_RECORDS FOR THIS EXERCISE:_
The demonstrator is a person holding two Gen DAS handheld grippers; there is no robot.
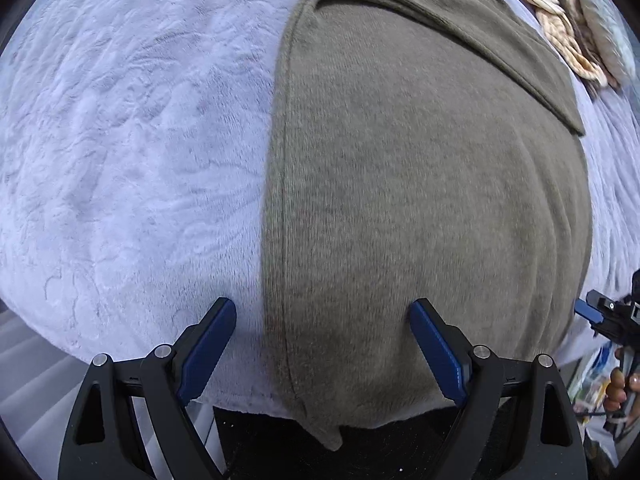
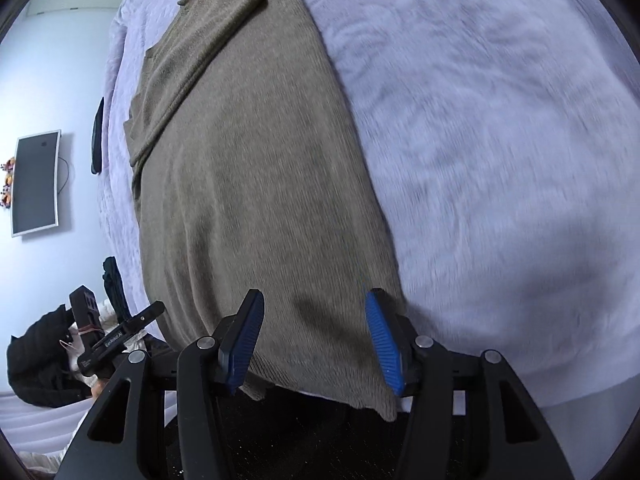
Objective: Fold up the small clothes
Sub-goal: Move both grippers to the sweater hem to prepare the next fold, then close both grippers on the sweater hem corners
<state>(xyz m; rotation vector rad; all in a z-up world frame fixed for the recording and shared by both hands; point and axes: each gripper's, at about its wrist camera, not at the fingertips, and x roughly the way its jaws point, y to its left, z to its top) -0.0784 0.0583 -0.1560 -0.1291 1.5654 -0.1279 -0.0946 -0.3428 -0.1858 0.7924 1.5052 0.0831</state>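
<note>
- We see the brown sweater [image 1: 420, 200] lying flat on the lilac blanket [image 1: 120, 140], its hem at the blanket's near edge
- Our left gripper [image 1: 322, 350] gapes wide and our right gripper [image 2: 314, 344] half-wide over that hem, both empty
- We risk pinching blanket along with the hem, dragging it

Bare blanket [image 1: 120, 140] lay open left of the olive garment [image 1: 420, 200]; a braided heap [image 1: 560, 28] crowded its far right corner.
</note>
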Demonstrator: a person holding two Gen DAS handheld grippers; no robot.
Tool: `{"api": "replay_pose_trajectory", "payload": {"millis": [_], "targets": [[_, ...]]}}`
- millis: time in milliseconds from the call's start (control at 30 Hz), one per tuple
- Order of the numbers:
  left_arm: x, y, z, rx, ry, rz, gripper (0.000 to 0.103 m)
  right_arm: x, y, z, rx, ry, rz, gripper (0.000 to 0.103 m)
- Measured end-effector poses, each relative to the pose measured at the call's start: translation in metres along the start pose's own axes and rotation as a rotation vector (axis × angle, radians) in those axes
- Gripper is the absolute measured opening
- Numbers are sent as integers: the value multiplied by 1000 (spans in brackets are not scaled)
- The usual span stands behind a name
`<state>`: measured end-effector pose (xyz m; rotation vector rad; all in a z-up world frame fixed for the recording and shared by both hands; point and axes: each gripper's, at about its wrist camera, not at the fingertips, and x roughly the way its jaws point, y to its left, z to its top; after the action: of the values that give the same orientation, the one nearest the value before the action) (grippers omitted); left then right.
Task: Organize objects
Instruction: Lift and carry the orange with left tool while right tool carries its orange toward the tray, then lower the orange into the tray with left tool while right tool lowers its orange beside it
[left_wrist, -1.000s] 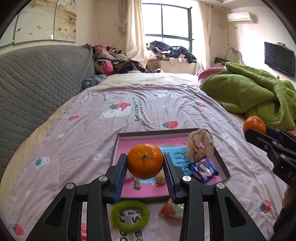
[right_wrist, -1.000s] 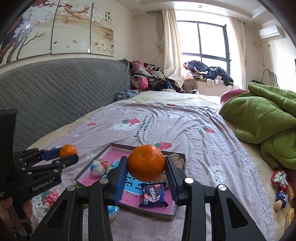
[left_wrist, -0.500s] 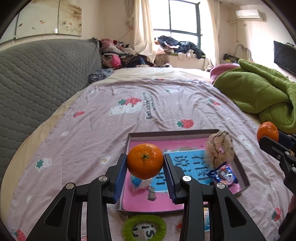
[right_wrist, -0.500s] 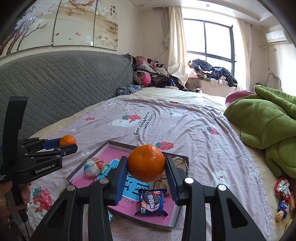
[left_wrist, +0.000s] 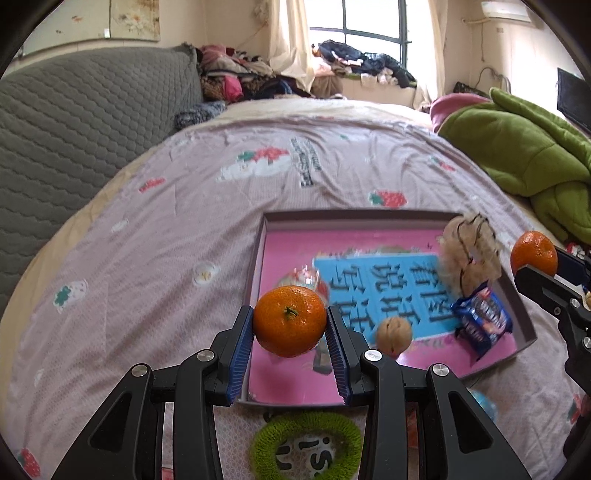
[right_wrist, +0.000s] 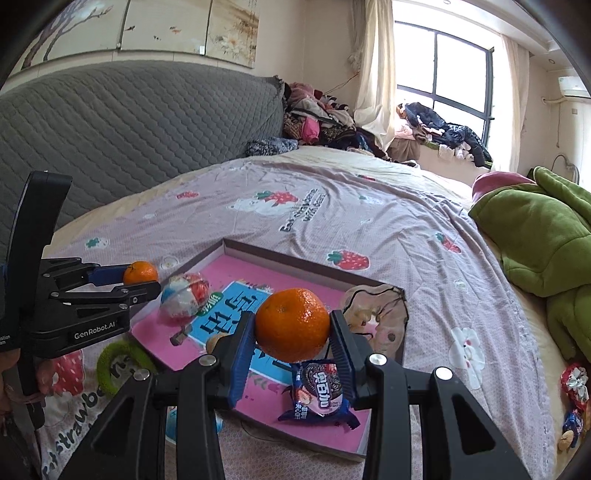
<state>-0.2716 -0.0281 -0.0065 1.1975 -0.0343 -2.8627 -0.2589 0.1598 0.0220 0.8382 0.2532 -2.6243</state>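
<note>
My left gripper (left_wrist: 290, 326) is shut on a tangerine (left_wrist: 289, 320) and hangs over the near left corner of the pink shallow box (left_wrist: 369, 216). My right gripper (right_wrist: 291, 326) is shut on a second tangerine (right_wrist: 293, 324), above the same box (right_wrist: 295, 260) near its right side. In the box lie a walnut (left_wrist: 393, 331), a blue cookie packet (right_wrist: 320, 392), a wrapped round sweet (right_wrist: 184, 295) and a beige drawstring pouch (right_wrist: 376, 317). From each wrist view the other gripper shows at the frame's edge, holding its fruit: the right one (left_wrist: 535, 258) and the left one (right_wrist: 142, 277).
A green fuzzy hair ring (left_wrist: 306, 443) lies on the strawberry-print bedsheet (left_wrist: 166, 240) just in front of the box. A green blanket (right_wrist: 535, 240) is heaped at the right, a grey headboard (right_wrist: 110, 122) stands at the left. Small wrapped sweets (right_wrist: 574, 384) lie at the bed's right edge.
Both grippers have come down and forward toward the box, each still holding its tangerine. The box now looks larger and nearer in both views.
</note>
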Motion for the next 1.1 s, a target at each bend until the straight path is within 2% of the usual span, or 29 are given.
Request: {"api": "replay_pose_trajectory", "payload": {"millis": [200,467,1100], "targets": [[17,0,-12,7,47,-3,40,17,10,-9,-29,38,12,40],[30,-4,-18,11,97,-46,40,36,19,-19,-38,84,39,40],[46,-11,-25,28,148,-50,40,66,14,-38,31,213,110,41]]}}
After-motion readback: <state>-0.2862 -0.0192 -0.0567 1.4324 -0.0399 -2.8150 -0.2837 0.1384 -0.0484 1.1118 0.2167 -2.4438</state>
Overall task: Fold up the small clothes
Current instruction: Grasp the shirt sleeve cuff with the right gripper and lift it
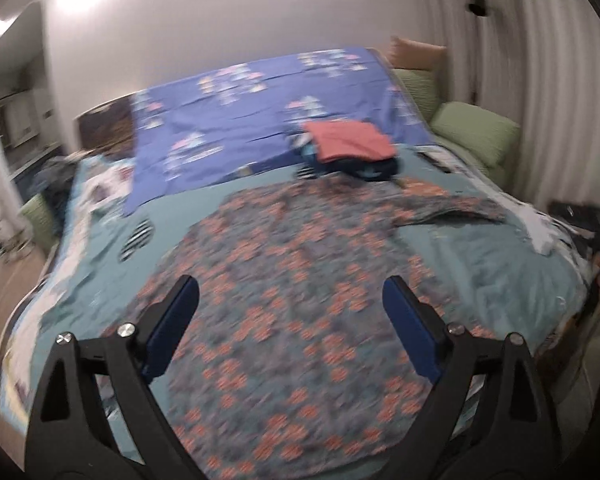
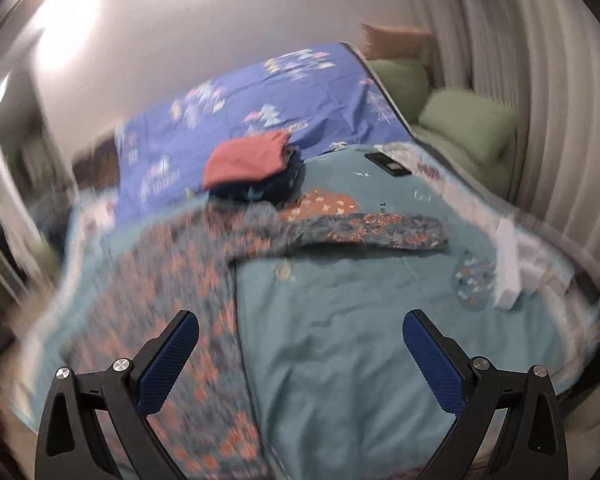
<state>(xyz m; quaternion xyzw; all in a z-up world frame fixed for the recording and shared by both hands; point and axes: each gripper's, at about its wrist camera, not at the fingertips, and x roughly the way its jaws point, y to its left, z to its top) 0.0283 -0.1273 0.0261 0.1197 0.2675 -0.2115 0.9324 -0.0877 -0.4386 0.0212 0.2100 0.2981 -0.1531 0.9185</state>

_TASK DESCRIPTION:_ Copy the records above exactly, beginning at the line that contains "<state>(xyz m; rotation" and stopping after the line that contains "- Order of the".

_WRITTEN REPLY:_
<state>(xyz m; rotation vector rad; all in a z-up world frame fixed for the recording and shared by both hands; point and axes: each gripper's, at about its wrist camera, not at the fingertips, and x roughly the way its jaws point, y to its left, z to its top) -0.0784 0.0583 -0.1560 -0.1291 1.5654 -0.1279 -0.0946 -0.3428 -0.1858 0.7924 1.5052 0.0831</state>
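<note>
- We see the brown sweater [image 1: 420, 200] lying flat on the lilac blanket [image 1: 120, 140], its hem at the blanket's near edge
- Our left gripper [image 1: 322, 350] gapes wide and our right gripper [image 2: 314, 344] half-wide over that hem, both empty
- We risk pinching blanket along with the hem, dragging it

Bare blanket [image 1: 120, 140] lay open left of the olive garment [image 1: 420, 200]; a braided heap [image 1: 560, 28] crowded its far right corner.
</note>
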Demonstrator: a person holding two Gen DAS handheld grippers; no robot.
Tool: `{"api": "replay_pose_trajectory", "payload": {"millis": [_], "targets": [[_, ...]]}}`
- millis: time in milliseconds from the call's start (control at 30 Hz), one per tuple
- Order of the numbers:

No additional lines are needed for this answer.